* What the task asks *
Pick each line containing "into" out of the records.

Segment Start: Exercise data

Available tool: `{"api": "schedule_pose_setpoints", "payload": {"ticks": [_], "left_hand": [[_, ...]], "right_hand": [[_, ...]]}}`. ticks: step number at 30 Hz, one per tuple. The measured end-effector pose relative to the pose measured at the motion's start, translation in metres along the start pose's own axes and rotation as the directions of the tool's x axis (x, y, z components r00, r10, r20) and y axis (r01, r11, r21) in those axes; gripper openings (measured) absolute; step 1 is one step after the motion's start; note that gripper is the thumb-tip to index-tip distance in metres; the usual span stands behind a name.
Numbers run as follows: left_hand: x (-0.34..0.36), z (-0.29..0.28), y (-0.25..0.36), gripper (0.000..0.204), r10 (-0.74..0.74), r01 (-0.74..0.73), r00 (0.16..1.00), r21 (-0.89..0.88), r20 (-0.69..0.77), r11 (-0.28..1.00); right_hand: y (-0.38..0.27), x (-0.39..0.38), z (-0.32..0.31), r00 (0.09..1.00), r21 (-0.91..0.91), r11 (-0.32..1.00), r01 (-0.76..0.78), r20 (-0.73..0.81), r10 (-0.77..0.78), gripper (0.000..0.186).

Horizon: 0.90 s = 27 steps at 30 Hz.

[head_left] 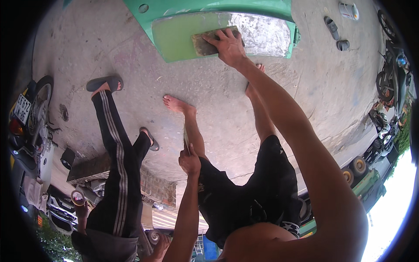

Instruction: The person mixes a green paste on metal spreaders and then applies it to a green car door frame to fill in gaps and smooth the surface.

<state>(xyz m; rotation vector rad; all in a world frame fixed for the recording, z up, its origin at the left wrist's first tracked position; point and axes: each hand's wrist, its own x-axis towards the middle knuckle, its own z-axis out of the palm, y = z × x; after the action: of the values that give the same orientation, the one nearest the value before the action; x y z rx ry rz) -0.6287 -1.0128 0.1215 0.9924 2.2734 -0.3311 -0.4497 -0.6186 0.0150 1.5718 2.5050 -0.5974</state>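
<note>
My right hand point(231, 49) lies over a flat brown rectangular sanding block point(203, 46), fingers spread across its top and gripping its edge. The block rests on a green painted panel point(174, 37) at the top of the view. The panel's left part is smooth pale green; its right part is whitish and patchy bare grey. Lower down, beside my left knee, my left hand point(190, 162) is closed around a thin flat strip point(186, 136) that points up along the shin. The strip shows nearly edge-on, so its kind is unclear.
Another person in striped black trousers point(115, 131) stands at left, holding a round container point(78, 198). A motorbike point(37, 113) is at far left; more motorbikes point(388, 81) line the right. Dark sandals point(331, 28) and a white bucket point(348, 11) sit at upper right on concrete.
</note>
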Motion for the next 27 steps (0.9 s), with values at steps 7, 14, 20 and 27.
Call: {"api": "schedule_pose_setpoints", "payload": {"ticks": [7, 14, 20, 27], "left_hand": [[0.005, 0.001, 0.001, 0.041, 0.052, -0.052, 0.999, -0.043, 0.0, 0.998], [0.005, -0.011, 0.009, 0.042, -0.011, 0.01, 1.0, -0.073, -0.006, 0.997], [0.007, -0.018, 0.006, 0.037, -0.028, 0.024, 0.999, -0.126, -0.031, 0.992], [0.004, -0.015, -0.007, 0.037, -0.036, 0.037, 0.999, -0.155, 0.008, 0.987]], "right_hand": [[0.027, -0.085, 0.012, 0.955, -0.114, 0.96, 0.257, 0.182, -0.234, 0.066], [-0.028, -0.005, -0.035, 0.995, -0.032, 0.995, 0.095, 0.02, -0.094, 0.073], [-0.099, 0.092, -0.027, 1.0, 0.101, 0.995, -0.021, -0.016, 0.023, 0.056], [-0.128, 0.13, -0.019, 0.998, 0.021, 0.998, -0.057, 0.031, 0.056, 0.055]]}}
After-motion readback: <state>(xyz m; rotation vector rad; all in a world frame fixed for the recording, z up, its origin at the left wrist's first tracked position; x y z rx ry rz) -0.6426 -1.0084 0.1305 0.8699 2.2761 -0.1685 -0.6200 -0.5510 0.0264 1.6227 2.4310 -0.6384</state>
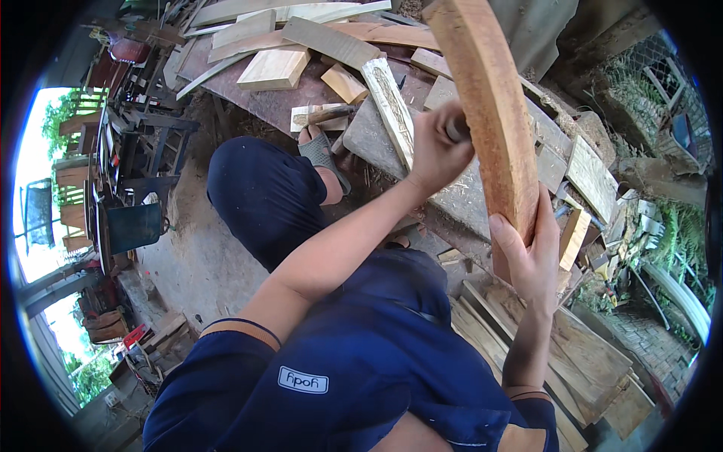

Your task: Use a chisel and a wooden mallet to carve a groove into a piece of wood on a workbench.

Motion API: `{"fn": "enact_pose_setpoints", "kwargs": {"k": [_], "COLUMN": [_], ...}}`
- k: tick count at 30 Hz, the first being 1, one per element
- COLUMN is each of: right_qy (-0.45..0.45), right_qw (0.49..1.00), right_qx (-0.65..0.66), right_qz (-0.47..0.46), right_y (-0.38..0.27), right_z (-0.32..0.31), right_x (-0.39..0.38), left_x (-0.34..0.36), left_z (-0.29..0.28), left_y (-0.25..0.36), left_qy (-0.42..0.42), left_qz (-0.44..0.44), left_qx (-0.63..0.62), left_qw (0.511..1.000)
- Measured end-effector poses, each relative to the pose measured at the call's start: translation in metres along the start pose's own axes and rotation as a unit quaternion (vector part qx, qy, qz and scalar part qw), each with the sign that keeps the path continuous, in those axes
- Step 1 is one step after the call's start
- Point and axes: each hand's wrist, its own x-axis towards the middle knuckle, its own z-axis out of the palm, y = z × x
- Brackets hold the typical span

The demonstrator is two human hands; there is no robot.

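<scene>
A long, slightly curved reddish-brown plank (493, 128) stands raised at the right of centre, running up out of the top of the view. My right hand (531, 252) grips its lower part, thumb on the face and fingers round the edge. My left hand (440, 154) is closed on a short round object (456, 126) at the plank's left edge; its far end is hidden and I cannot tell what it is. Below them lie a pale carved strip (388, 105) and a wooden-handled tool (331, 113) on a small block.
A worn bench (226, 75) holds several offcuts, blocks (273, 70) and shavings. My bent knee (256, 188) and sandalled foot are beside it. Stacked planks (572, 361) lie low at the right. Stacked wooden furniture and a dark green bin (135, 226) stand at the left.
</scene>
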Motion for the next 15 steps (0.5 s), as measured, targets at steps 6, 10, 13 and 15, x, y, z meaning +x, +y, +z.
{"fn": "enact_pose_setpoints", "kwargs": {"k": [6, 10, 13, 15], "right_qy": [0.003, 0.028, 0.016, 0.021], "right_qw": [0.994, 0.995, 0.988, 0.99], "right_qx": [0.068, 0.072, 0.092, 0.083], "right_qz": [0.083, 0.062, 0.123, 0.111], "right_y": [0.006, 0.016, 0.016, 0.017], "right_z": [-0.001, 0.003, 0.0, 0.002], "right_x": [-0.006, -0.009, -0.013, -0.012], "left_x": [0.051, 0.049, 0.041, 0.038], "left_z": [-0.044, -0.047, -0.039, -0.038], "left_y": [-0.007, 0.004, 0.006, 0.003], "left_qy": [0.158, 0.2, 0.199, 0.186], "left_qz": [-0.113, -0.112, -0.115, -0.101], "left_qx": [-0.057, -0.072, -0.078, -0.061], "left_qw": [0.979, 0.971, 0.97, 0.975]}}
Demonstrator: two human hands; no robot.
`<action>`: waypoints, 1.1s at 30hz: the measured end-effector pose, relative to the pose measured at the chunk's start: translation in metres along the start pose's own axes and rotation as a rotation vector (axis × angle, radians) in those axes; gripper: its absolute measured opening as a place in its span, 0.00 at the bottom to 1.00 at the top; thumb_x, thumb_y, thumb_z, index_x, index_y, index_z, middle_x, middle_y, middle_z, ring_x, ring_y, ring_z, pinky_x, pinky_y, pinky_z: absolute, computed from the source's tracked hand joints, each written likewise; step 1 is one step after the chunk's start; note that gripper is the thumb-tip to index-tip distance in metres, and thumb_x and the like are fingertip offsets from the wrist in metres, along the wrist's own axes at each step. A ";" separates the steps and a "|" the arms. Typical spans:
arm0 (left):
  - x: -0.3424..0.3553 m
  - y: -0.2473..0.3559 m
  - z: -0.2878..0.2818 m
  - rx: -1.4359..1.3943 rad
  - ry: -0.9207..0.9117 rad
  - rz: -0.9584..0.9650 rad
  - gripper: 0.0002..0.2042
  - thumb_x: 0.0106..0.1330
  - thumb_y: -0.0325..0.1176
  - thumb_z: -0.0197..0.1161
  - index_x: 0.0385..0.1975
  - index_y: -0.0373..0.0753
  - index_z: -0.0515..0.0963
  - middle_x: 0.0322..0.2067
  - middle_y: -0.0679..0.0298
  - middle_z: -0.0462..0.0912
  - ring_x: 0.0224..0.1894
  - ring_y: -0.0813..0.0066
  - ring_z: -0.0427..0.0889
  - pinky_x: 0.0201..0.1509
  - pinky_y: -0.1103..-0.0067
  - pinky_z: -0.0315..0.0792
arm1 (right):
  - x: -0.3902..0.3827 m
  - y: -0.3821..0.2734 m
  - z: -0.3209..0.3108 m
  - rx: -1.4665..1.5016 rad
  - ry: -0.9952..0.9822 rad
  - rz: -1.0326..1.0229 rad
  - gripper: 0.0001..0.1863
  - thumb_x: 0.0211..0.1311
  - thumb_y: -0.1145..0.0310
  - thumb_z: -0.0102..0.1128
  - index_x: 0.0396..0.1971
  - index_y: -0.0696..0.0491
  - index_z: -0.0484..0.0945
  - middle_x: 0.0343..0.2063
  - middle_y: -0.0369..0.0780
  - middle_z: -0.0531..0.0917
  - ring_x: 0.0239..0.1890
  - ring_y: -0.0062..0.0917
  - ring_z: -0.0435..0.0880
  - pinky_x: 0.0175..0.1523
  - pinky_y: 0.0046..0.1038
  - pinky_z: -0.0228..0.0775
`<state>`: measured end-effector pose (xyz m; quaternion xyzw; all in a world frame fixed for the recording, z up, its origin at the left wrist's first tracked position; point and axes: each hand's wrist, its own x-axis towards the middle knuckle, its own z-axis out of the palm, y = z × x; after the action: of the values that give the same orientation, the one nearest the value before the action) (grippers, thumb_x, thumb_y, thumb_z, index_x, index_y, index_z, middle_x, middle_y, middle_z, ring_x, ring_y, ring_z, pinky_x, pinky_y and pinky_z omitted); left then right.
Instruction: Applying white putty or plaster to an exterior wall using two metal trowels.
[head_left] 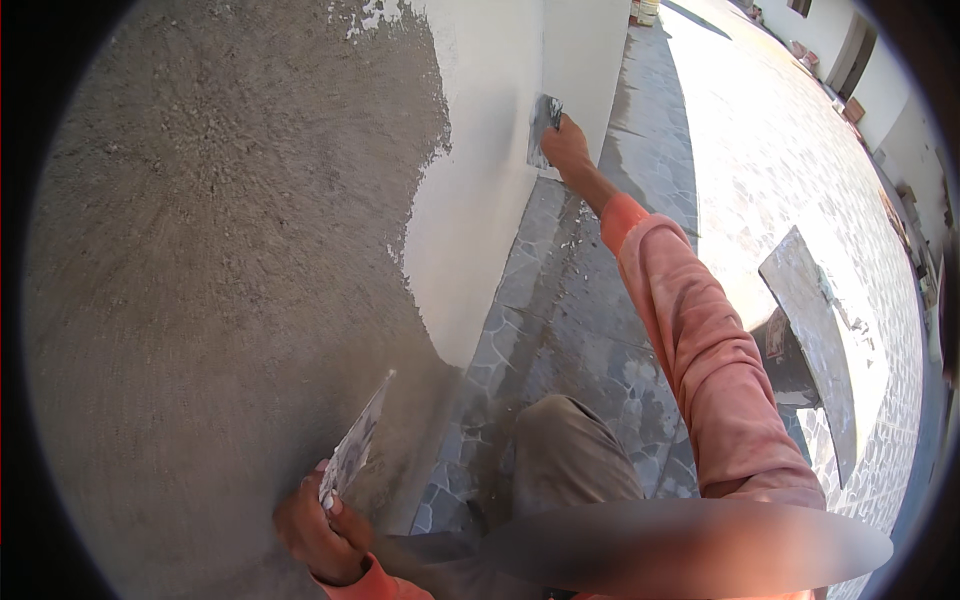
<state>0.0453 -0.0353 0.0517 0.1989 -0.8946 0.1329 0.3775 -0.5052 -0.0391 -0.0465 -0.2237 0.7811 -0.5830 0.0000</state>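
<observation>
My right hand [567, 147] is stretched far forward, closed around a wide metal plastering blade [540, 122]. That blade lies against the white-coated part of the wall [480, 150], low down near the wall's corner. Close to my body, my left hand [325, 528] grips a flat putty knife [358, 440] smeared with white plaster. Its tip points up and forward, in front of the rough grey bare part of the wall [220, 260]. A ragged edge divides the white coat from the grey render. The fingers of both hands are partly hidden.
Stone-patterned floor tiles [520, 340] run along the wall's foot, with white crumbs on them. My bent knee [575, 450] is between my arms. To the right, a large grey sheet [815, 345] rests on a dark box-like thing [785, 360]. Sunlit paving [760, 170] lies beyond.
</observation>
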 end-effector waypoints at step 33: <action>0.000 0.001 0.000 -0.175 -0.062 -0.082 0.15 0.69 0.35 0.50 0.41 0.27 0.75 0.31 0.50 0.81 0.30 0.54 0.80 0.33 0.68 0.72 | 0.017 0.001 0.037 0.101 -0.062 0.105 0.16 0.54 0.70 0.48 0.40 0.63 0.77 0.29 0.44 0.82 0.33 0.27 0.80 0.38 0.31 0.71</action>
<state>0.0444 -0.0341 0.0515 0.2057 -0.9052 0.0322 0.3706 -0.5114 -0.0785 -0.0543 -0.2000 0.7611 -0.6135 0.0660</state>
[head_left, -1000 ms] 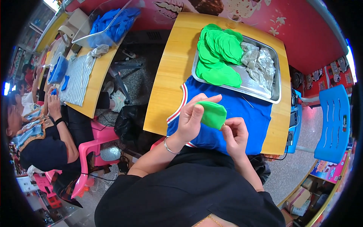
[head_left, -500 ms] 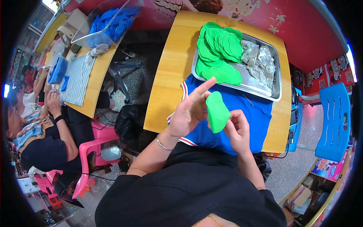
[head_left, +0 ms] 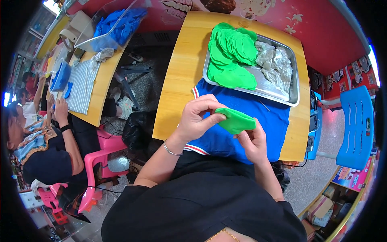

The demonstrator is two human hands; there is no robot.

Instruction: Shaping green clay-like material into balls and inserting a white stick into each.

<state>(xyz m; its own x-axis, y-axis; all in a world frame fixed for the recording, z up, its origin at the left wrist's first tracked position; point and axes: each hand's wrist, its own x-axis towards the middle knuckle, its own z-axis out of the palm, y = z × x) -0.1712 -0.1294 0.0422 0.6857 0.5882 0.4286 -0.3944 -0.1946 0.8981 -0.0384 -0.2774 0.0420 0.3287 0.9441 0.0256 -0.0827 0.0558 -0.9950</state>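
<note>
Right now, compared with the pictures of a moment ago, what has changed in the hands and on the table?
The left hand, its index finger stretched out half a second ago, now pinches the green piece's left end. The piece has turned from upright to roughly crosswise between both hands. The right hand keeps hold of its right end. The metal tray, green stack and blue cloth stayed in place.

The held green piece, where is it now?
In the head view, right of centre, the green piece is held between the left hand and right hand, over the blue jersey, in front of the metal tray.
</note>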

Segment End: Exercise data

* Task response *
Your task: Use a chisel and a wooden mallet to carve a groove into a piece of wood on a workbench.
Instruction: Shaping green clay-like material into balls and inserting a white stick into each.

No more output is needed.